I really need to sort through it. The bigger pieces can be restashed and the little ones go to scraps. I finished the top in February and had it on the frame to quilt before the end of the month. Here it is, loaded and ready to go.

I wasn’t happy with how it was going, and I hated the backing fabric. (Note to self: don’t use backing fabric you hate just because it’s big enough and you don’t want to buy something new. It’s a false economy.) Also I needed to move along to the new grandbaby’s quilt, so I took it off and unstitched the quilting. When we got back from the baby trip, I loaded it again with a new back. Again I was unhappy with the stitching, so removed it and unstitched it again.

Right now, Wind RIver Beauty is the only unquilted top I have left from the year.

Two more drawers, and a few other things, left to review.

 

Wind River Beauty, Project Process Part 1

My recent post on project process summarized the steps in project development and implementation. As fancy as project flow charts can get, it really comes down to this, a simple set of procedures that can help you make a quilt, build a highway, or write a blog post. I’ll outline how these steps apply to making the Wind River Beauty quilt, one of my current projects.

Identify problem or objective
The problem to solve or objective to meet was to create a quilt using the New York Beauty block I made in a workshop last year. The original block I made, before modifying, is below.
The fabric in the center was fussy cut from a border stripe fabric. I experimented with the symmetry as shown in this video:

Potential solutions
When thinking of potential solutions to any problem, you can switch into brainstorming mode. Think of a lot of different options, at first without evaluating them as good or bad. When you get stuck, consult one of the many articles online for tips for more brainstorming. Remember, one of the best questions to ask is “what if?”

Making the block wasn’t difficult, but I wasn’t interested in making more. That meant any quilt using it would use only the one. It could be a small quilt like a table topper; a larger ungridded quilt, such as one using the block as one of many blocks of various sizes and designs; a larger gridded one, such as one using a number of other blocks the same size, but different designs; or my specialty, a medallion quilt, featuring the New York Beauty as a center block.

Honestly, I didn’t really brainstorm. I seriously only considered making a medallion quilt, as that was my intention as I made the block. There are still infinite options open within the category “medallion quilt,” so that decision alone didn’t determine my solution, but it did give it a framework.

Beyond that, I wanted to use and honor the fabric I purchased at a trading post on the Wind River Indian Reservation in Wyoming, south of Yellowstone National Park. A traditional quilt style for some Native American groups is the Lone Star, also known as Star of Bethlehem. There were many quilts of this style for sale at the trading post. If you google “Lone Star” or “Star of Bethlehem,” you’ll see lots of beautiful examples. Here is an illustration from EQ8 of the basic format:

Constraints and resources
Prior to taking the workshop, I assumed that the block, if successful, would be used to center a quilt. The feature fabric mentioned above was both a resource and a primary constraint, since I had a limited amount of it.

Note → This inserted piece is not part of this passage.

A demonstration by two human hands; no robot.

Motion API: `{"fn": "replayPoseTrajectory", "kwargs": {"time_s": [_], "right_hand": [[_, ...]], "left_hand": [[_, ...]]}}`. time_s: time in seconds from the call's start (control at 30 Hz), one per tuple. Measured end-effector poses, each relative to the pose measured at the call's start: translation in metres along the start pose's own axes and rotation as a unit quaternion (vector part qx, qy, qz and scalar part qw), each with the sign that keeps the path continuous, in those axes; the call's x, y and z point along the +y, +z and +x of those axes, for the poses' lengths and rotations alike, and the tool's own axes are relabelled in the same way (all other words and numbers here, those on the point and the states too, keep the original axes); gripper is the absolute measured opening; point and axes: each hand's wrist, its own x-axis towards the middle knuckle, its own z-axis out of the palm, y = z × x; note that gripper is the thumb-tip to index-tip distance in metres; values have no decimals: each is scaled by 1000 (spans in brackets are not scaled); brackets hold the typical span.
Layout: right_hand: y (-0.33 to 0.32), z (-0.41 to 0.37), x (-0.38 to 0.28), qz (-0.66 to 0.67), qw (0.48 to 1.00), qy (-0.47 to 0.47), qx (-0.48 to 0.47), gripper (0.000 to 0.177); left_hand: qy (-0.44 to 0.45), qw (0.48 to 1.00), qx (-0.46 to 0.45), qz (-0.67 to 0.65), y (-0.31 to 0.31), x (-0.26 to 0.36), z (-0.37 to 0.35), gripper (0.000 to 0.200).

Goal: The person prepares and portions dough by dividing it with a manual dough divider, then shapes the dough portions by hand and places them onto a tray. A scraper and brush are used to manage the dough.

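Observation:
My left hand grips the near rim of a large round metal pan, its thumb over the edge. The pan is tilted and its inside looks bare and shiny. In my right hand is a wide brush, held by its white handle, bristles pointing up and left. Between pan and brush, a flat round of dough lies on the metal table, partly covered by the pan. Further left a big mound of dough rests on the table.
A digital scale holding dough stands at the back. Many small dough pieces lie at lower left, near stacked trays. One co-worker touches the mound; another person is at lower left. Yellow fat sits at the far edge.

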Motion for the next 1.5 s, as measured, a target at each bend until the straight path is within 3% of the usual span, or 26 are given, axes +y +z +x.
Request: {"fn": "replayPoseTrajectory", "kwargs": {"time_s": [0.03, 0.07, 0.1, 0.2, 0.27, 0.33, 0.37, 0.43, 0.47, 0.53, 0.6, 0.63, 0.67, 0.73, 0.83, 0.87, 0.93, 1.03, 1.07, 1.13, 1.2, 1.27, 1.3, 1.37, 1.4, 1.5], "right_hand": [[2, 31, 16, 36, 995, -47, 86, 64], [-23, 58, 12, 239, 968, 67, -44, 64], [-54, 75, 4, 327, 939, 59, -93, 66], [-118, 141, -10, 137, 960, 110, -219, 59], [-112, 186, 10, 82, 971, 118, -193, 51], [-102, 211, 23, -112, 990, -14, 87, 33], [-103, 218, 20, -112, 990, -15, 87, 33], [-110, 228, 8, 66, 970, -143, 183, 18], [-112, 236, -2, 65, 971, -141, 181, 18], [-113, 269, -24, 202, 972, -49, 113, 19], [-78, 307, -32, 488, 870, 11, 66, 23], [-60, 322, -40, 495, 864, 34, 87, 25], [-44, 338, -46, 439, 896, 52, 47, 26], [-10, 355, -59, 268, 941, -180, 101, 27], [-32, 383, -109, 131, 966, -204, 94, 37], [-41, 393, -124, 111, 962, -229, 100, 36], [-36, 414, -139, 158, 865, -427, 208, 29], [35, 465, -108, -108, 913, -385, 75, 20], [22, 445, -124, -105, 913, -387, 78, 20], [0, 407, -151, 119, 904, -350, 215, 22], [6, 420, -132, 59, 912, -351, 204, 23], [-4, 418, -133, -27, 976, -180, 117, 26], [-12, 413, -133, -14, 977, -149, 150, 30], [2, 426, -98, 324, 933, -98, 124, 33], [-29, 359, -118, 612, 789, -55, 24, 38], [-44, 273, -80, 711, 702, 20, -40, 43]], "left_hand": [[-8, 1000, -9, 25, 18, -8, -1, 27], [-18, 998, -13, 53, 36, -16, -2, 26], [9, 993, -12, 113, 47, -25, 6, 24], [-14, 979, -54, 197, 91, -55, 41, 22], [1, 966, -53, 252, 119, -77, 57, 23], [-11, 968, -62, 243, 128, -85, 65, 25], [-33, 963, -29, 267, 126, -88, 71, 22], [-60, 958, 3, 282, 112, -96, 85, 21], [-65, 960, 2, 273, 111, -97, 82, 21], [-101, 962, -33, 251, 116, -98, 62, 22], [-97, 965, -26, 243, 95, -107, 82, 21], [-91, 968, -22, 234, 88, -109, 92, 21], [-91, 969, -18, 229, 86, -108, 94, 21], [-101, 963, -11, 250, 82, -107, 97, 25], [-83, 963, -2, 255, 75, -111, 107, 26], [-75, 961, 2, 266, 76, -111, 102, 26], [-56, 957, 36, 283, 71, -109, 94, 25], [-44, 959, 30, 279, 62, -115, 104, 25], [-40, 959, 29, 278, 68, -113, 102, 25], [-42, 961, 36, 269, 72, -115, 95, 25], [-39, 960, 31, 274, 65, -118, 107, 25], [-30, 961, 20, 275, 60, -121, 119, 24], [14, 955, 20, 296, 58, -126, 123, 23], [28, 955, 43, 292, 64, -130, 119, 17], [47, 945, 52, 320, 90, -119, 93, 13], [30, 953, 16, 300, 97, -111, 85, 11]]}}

In fact, fabric availability is often one of the biggest constraints for my quilts. I almost always start with stash, filling in by shopping only if needed. For this project, I had to create work-arounds for multiple fabrics. I designed my border treatment to use the limited length of the feature fabric. Some colors from the center block required substitution fabrics. The yellow used for the star’s background was a particular issue. The photo below shows two yellows I tried for background. The bright yellow in the lower left corner was too strong, while the soft butter yellow served as an appropriate foil for the stronger colors of the block and star points. You can also see two different purples, and two different rusts. (The color that might look like red in the star points is actually rust in real life. The colors, in general, do not show well in the photos.)

Besides materials, time and skills are both resources and constraints, too. There is no deadline for this project. In that sense, time is a relatively unlimited resource. My skills are a resource in the sense that I’m capable of the design and piecing for the quilt (although there were piecing problems, discussed in the next post.) However, my quilting skills are “intermediate” level. Over time I’ve chosen to do custom quilting more often for my quilts. As I do, I learn more and upgrade my abilities. But I still can’t do all the things I want to do for each project.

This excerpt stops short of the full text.